Técnicamente, tal vez. Mi pediatra nos dio luz verde para darle carne alrededor de los seis meses por el tema del hierro, pero darle a un bebé tan pequeño un hueso literal parece un salto de fe enorme. He visto a mamás hacerlo en las redes sociales, pero en la vida real, prefiero desmenuzar la carne sin salsa en fibras microscópicas hasta que sean mucho más mayores.

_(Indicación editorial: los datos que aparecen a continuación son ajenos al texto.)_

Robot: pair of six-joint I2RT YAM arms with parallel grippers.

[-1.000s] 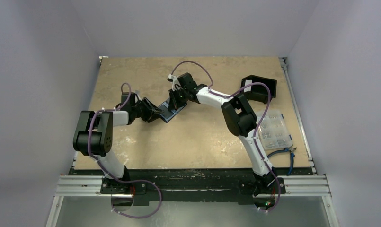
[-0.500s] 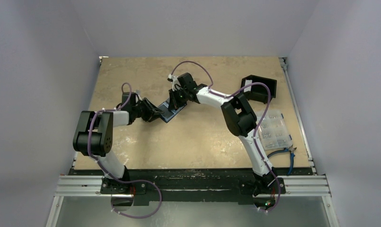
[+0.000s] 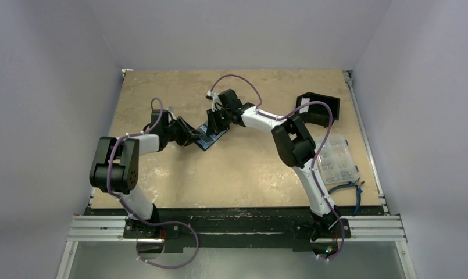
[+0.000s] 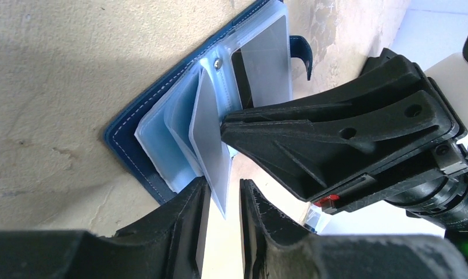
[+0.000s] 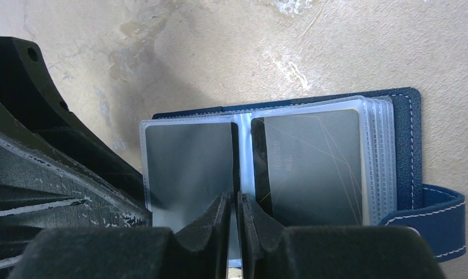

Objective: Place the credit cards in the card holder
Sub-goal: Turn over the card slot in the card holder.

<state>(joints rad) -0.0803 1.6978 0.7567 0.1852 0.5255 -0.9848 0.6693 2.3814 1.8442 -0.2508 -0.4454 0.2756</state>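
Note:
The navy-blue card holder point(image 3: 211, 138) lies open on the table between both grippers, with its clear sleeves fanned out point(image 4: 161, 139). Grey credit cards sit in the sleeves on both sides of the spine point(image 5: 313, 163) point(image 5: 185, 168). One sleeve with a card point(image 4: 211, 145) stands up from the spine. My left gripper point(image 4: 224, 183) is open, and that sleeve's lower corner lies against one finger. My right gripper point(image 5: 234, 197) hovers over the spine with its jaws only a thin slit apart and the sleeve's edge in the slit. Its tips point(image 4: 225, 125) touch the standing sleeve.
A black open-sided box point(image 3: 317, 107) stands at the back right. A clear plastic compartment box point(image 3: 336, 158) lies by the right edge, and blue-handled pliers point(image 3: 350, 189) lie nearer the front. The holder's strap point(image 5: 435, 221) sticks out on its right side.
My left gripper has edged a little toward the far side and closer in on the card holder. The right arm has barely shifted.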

Haz lo que te permita dormir tranquila por las noches.

¿Cuál es la diferencia visual al comparar las costillas baby back con el estilo San Luis en el supermercado?
Simplemente fíjate en la forma de los huesos. Si están curvados como un paréntesis y tienen la carne limpia descansando en la parte superior, son las baby. Si son completamente planas, rectangulares y parece que esconden secretos entre las capas de grasa, ese es el corte San Luis.

¿Cómo quitas la salsa barbacoa de la ropa del bebé?
Por lo general, no lo hago. Simplemente acepto que la camiseta está arruinada. Es broma... más o menos. Si cae en mis mantas de bambú, el agua fría y el jabón para platos suelen hacer el trabajo si lo tratas rápido. Si cae en sus bodies de algodón, vas a necesitar un limpiador enzimático de uso rudo y encomendarte a todos los santos.

¿Son seguros los huesos de costilla para que los niños pequeños los muerdan por la dentición?
Mira, mi respuesta automática a si un bebé debería morder el hueso de un animal es un rotundo no. Los huesos pueden astillarse, especialmente una vez que se han cocinado a fuego lento durante horas. Simplemente cómprale un mordedor de silicona y deja de intentar ser pionera en formas nuevas y peligrosas de aliviarle las encías. Dale un pañito frío, cariño.

¿Necesito comprar una salsa barbacoa especial baja en sodio para niños?
No necesitas comprar una salsa especial, lo que necesitas es no usar ninguna en la porción de tu bebé. Estoy bastante segura de que la mayoría de las salsas comerciales son solo sirope disfrazado de comida. Deja un par de costillas totalmente solas, sin nada. De todas formas, no sabrán lo que se están perdiendo hasta que sean más mayores.